Formel 1

Nürburgring sieht kein "deutsches" Problem

SID
Die Verantwortlichen des Nürbrugrings sehen kein Problem
© getty

Der Nürburgring glaubt trotz des sinkenden Fan-Interesses an eine erfolgreiche Zukunft der Formel 1 an der eigenen Rennstrecke. Die erschreckend geringe Ticketnachfrage am vergangenen Wochenende beim Großen Preis von Deutschland in Hockenheim weckt bei den Konkurrenten in der Eifel keine Zukunftsängste.

"Im letzten Jahr waren wir am Nürburgring mit insgesamt 110.500 Zuschauern am Formel-1-Wochenende zufrieden. Ich bin zuversichtlich, dass der Nürburgring seine Attraktivität behalten wird. Von einem 'deutschen' Problem möchte ich daher nicht sprechen", sagte Carsten Schumacher, Geschäftsführer der Capricorn Nürburgring GmbH (CNG), am Montag dem SID.

Den geringen Andrang in Hockenheim - offiziell waren es am Sonntag 52.000 Fans - nannte Schumacher "bedauerlich", ob er die eigene Verhandlungsposition stärke, wollte der CNG-Geschäftsführer nicht bewerten: "Bitte haben Sie Verständnis, dass wir uns in die Angelegenheiten zwischen Herrn Ecclestone und dem Hockenheimring nicht einmischen."

Interesse ungebrochen

Im vergangenen Monat hatte die CNG ein grundsätzliches Übereinkommen mit Formel-1-Boss Bernie Ecclestone vermeldet, den Deutschland-Grand-Prix, der bislang im jährlichen Wechsel mit Hockenheim stattfindet, ab 2015 für mindestens fünf Jahre exklusiv in die Eifel zu holen.
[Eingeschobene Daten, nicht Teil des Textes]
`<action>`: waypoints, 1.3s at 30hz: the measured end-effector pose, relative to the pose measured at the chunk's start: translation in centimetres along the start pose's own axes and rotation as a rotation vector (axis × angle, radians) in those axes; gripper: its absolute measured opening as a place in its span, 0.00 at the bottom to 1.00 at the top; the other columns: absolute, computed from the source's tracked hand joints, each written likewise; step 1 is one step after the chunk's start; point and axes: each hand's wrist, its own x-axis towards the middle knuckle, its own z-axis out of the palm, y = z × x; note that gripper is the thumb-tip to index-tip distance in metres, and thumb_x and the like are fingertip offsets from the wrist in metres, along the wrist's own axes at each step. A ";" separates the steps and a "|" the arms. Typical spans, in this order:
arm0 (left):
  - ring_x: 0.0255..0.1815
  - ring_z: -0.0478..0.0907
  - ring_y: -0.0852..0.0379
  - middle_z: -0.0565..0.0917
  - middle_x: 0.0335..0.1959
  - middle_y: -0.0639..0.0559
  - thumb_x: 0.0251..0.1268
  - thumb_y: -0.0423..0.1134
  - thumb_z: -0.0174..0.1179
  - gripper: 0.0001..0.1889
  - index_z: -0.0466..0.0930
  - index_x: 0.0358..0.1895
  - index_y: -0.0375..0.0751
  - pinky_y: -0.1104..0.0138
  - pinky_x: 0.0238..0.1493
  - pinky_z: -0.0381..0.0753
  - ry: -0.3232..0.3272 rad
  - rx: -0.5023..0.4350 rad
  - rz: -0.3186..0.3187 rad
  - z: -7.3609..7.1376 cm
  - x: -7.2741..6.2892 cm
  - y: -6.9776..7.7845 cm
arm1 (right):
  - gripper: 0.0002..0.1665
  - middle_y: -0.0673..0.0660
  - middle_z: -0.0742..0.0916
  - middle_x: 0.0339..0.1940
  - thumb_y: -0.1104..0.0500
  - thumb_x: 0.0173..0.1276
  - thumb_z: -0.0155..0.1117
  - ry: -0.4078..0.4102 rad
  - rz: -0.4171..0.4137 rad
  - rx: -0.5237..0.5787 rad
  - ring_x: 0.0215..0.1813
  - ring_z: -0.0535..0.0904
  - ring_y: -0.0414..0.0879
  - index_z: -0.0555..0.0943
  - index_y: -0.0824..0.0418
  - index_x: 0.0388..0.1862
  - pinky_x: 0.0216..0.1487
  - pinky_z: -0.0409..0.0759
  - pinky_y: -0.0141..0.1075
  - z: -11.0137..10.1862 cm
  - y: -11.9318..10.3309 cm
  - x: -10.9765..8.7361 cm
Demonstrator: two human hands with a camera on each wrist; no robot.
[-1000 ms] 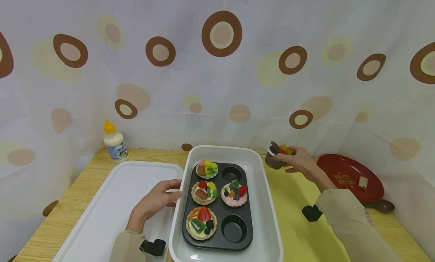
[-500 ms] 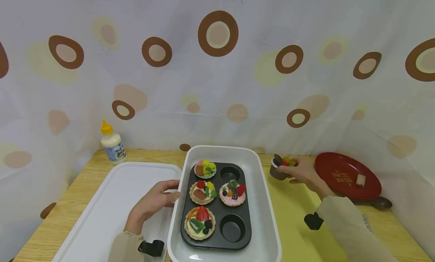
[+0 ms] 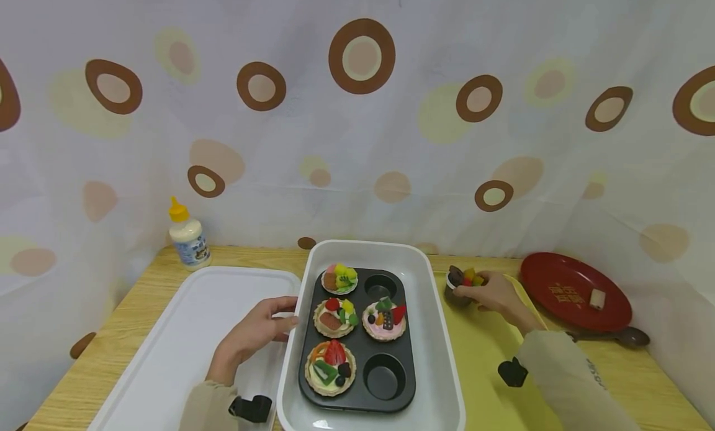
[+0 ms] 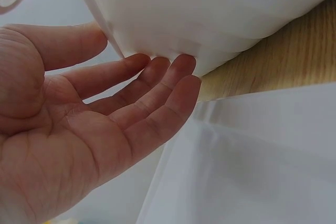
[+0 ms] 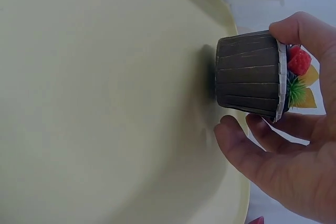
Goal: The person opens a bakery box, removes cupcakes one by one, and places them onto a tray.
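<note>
In the head view my right hand (image 3: 497, 297) holds a toy cupcake (image 3: 457, 287) over the far end of the yellow tray (image 3: 475, 362). The right wrist view shows the thumb and fingers pinching the cupcake (image 5: 249, 74) near its rim; its brown pleated cup has fruit pieces on top. My left hand (image 3: 259, 333) touches the side of a white bin (image 3: 438, 331), its relaxed fingers (image 4: 181, 72) against the outer wall. Inside the bin is a black muffin pan (image 3: 357, 362) with several fruit tarts, among them one (image 3: 331, 367) topped with strawberry and kiwi. Two pan cups hold nothing.
Left of the bin lies a white tray (image 3: 184, 331), with a yellow-capped bottle (image 3: 190, 238) behind it. A red plate (image 3: 558, 282) bearing a small beige piece (image 3: 597, 299) stands far right, beside a dark spoon (image 3: 631, 336). A patterned curtain (image 3: 357, 139) closes the back.
My right hand has lowered the cupcake from above the tray's far edge down toward the yellow tray. The left hand stays at the bin's side.
</note>
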 end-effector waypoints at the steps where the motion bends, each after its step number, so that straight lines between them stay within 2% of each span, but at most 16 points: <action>1: 0.55 0.76 0.42 0.68 0.64 0.27 0.70 0.33 0.52 0.27 0.60 0.67 0.21 0.55 0.46 0.82 0.000 0.000 0.000 0.0 0.0 0.0 | 0.28 0.56 0.79 0.32 0.48 0.56 0.72 0.001 -0.003 -0.005 0.35 0.78 0.49 0.76 0.69 0.42 0.36 0.83 0.41 0.1 0.0 0.0; 10: 0.55 0.76 0.42 0.68 0.64 0.27 0.70 0.33 0.52 0.27 0.60 0.67 0.21 0.56 0.46 0.82 0.003 -0.002 -0.006 0.0 0.0 0.1 | 0.41 0.63 0.81 0.43 0.46 0.56 0.72 -0.005 -0.029 -0.073 0.39 0.78 0.50 0.71 0.73 0.58 0.36 0.82 0.39 0.4 0.4 0.5; 17: 0.55 0.76 0.42 0.68 0.64 0.27 0.70 0.33 0.52 0.27 0.60 0.67 0.21 0.55 0.46 0.82 0.005 -0.004 -0.003 0.0 0.0 0.1 | 0.51 0.74 0.75 0.55 0.46 0.54 0.73 -0.018 -0.046 -0.114 0.42 0.78 0.53 0.64 0.74 0.67 0.37 0.82 0.40 0.4 0.4 0.6; 26: 0.55 0.76 0.42 0.68 0.64 0.27 0.69 0.32 0.53 0.27 0.60 0.67 0.20 0.55 0.46 0.82 0.000 -0.011 0.001 0.0 0.1 0.0 | 0.54 0.76 0.72 0.57 0.45 0.54 0.74 -0.029 -0.046 -0.120 0.48 0.76 0.58 0.61 0.73 0.69 0.40 0.83 0.42 0.1 0.4 0.4; 32: 0.55 0.76 0.42 0.68 0.64 0.27 0.70 0.33 0.53 0.27 0.60 0.67 0.21 0.55 0.46 0.82 0.002 -0.005 0.000 0.1 0.1 -0.1 | 0.53 0.77 0.72 0.60 0.44 0.54 0.73 -0.030 -0.099 -0.152 0.57 0.71 0.66 0.61 0.71 0.69 0.50 0.78 0.51 -0.9 0.1 -0.1; 36: 0.55 0.76 0.43 0.68 0.64 0.27 0.70 0.33 0.53 0.27 0.60 0.67 0.21 0.55 0.46 0.82 0.002 -0.004 -0.005 0.1 0.1 -0.2 | 0.54 0.77 0.69 0.63 0.42 0.57 0.71 -0.032 -0.114 -0.171 0.61 0.67 0.69 0.58 0.70 0.71 0.54 0.74 0.56 -1.7 -0.7 -0.7; 39: 0.55 0.76 0.42 0.68 0.64 0.27 0.70 0.33 0.52 0.27 0.60 0.67 0.21 0.55 0.46 0.82 0.005 0.002 -0.005 0.1 0.0 -0.1 | 0.53 0.76 0.67 0.65 0.41 0.60 0.68 -0.029 -0.111 -0.130 0.63 0.65 0.68 0.57 0.67 0.72 0.55 0.73 0.57 -2.1 -1.7 -1.3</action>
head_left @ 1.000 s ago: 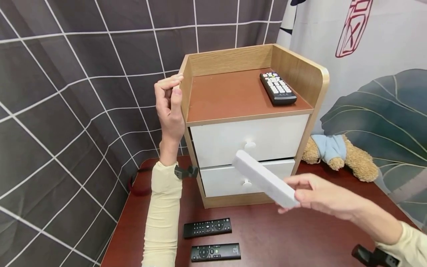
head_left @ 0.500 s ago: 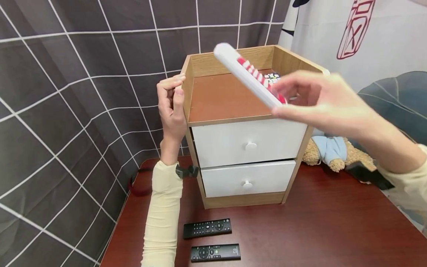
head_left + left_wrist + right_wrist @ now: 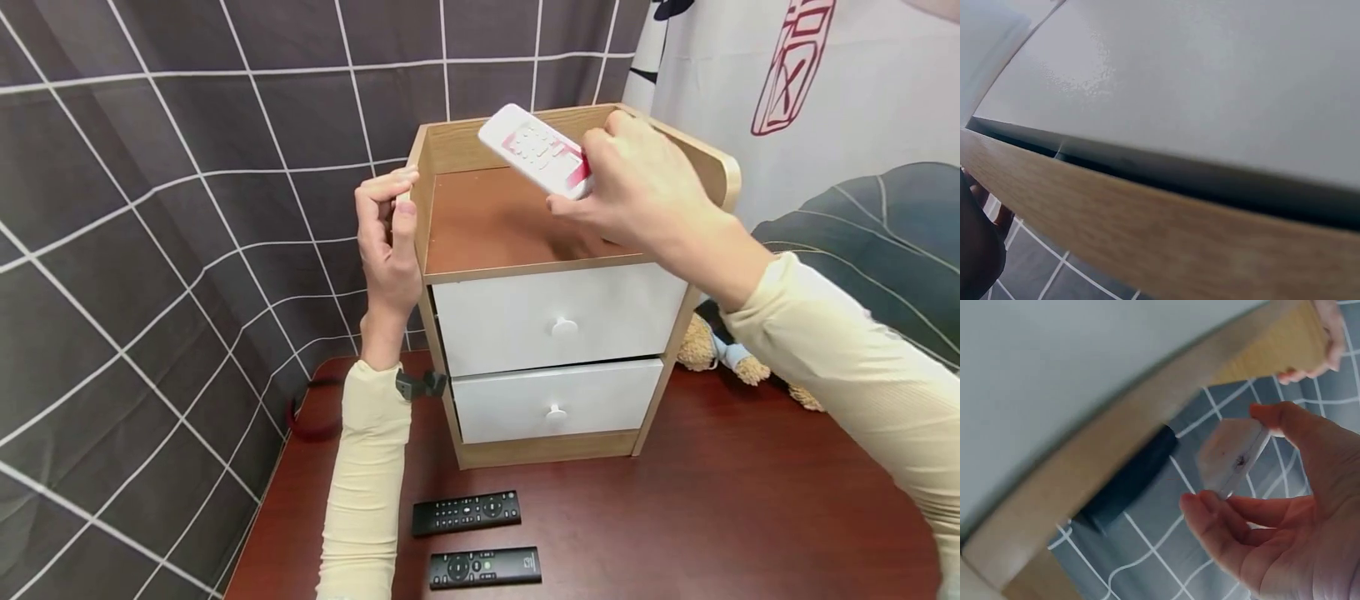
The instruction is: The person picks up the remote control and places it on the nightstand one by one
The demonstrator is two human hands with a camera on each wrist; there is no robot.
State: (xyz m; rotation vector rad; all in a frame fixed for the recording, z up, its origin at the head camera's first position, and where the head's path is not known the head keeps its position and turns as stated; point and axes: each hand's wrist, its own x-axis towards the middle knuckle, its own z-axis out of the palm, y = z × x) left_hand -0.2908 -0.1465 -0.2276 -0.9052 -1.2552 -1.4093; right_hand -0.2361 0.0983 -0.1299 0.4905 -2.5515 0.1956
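Observation:
My right hand [image 3: 645, 179] pinches a white remote control [image 3: 534, 152] with a red-patterned button face by its near end. It is held tilted above the brown top shelf of a small wooden cabinet [image 3: 487, 217], between the raised side panels. In the right wrist view the remote's end shows between thumb and fingers. My left hand [image 3: 388, 237] grips the front edge of the cabinet's left side panel, fingertips over the edge. A black remote [image 3: 1132, 478] lies on the shelf in the right wrist view; my right hand hides it in the head view.
Two white drawers, upper [image 3: 517, 321] and lower [image 3: 517, 404], front the cabinet. Two black remotes, one farther [image 3: 465, 512] and one nearer [image 3: 483, 567], lie on the red-brown table [image 3: 675, 517]. A teddy bear [image 3: 697, 343] lies at right, partly behind my sleeve. Dark checked curtain [image 3: 187, 250] hangs behind.
My right hand has lifted the white remote from in front of the drawers to over the shelf, and its button face has turned into view. My left hand has stayed on the panel.

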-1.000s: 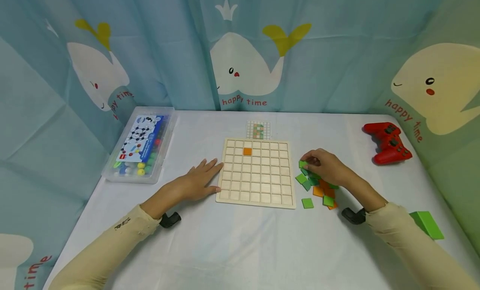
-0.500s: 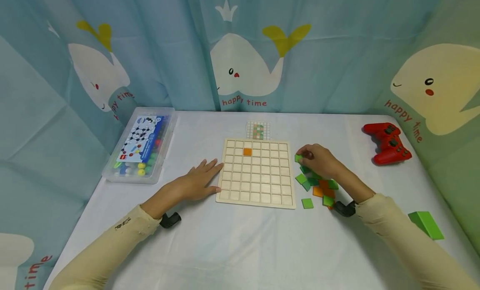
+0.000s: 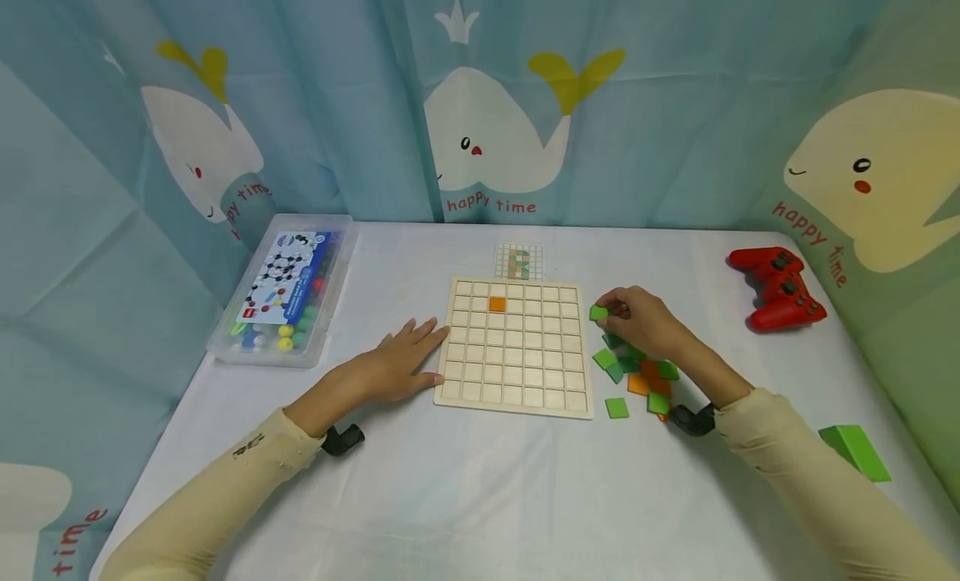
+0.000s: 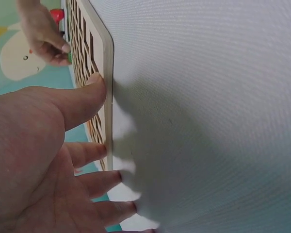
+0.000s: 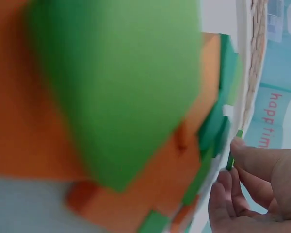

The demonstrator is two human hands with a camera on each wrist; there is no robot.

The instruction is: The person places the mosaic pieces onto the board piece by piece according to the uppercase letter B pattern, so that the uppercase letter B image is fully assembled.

Die genauen Konditionen würden derzeit weiterhin verhandelt, Ziel sei ein Vertragsabschluss "in den nächsten Monaten", sagte Schumacher nun. Zündstoff ergibt sich daraus, dass der Hockenheimring laut eigener Aussage einen Vertrag für die Austragung des Rennens in den Jahren 2016 und 2018 ohne Ausstiegsklausel besitzt.

Das Risiko angesichts des sinkenden Interesses dürfte bei den Verhandlungen dennoch eine Rolle spielen. "Der Mehrheitsgesellschafter des Nürburgrings, Robertino Wild von Capricorn, hat sich immer für die Austragung der Formel 1 am Nürburgring ausgesprochen. Die Veranstaltung muss aber auch bezahlbar bleiben", sagte Schumacher: "Insofern möchte ich dem Verhandlungsergebnis mit Herrn Ecclestone nicht vorgreifen."

Für eine Steigerung der Zuschauerzahlen sehen die Organisatoren in der Eifel derweil Potenzial. "Ich glaube, dass das Interesse an der Königsklasse bei den tausenden Motorsportfans, gerade auch in Deutschland und dem europäischen Ausland, ungebrochen ist", sagte Schumacher: "Möglicherweise muss man darüber nachdenken, das Programm an den Rennwochenenden für die Zuschauer interessanter zu gestalten."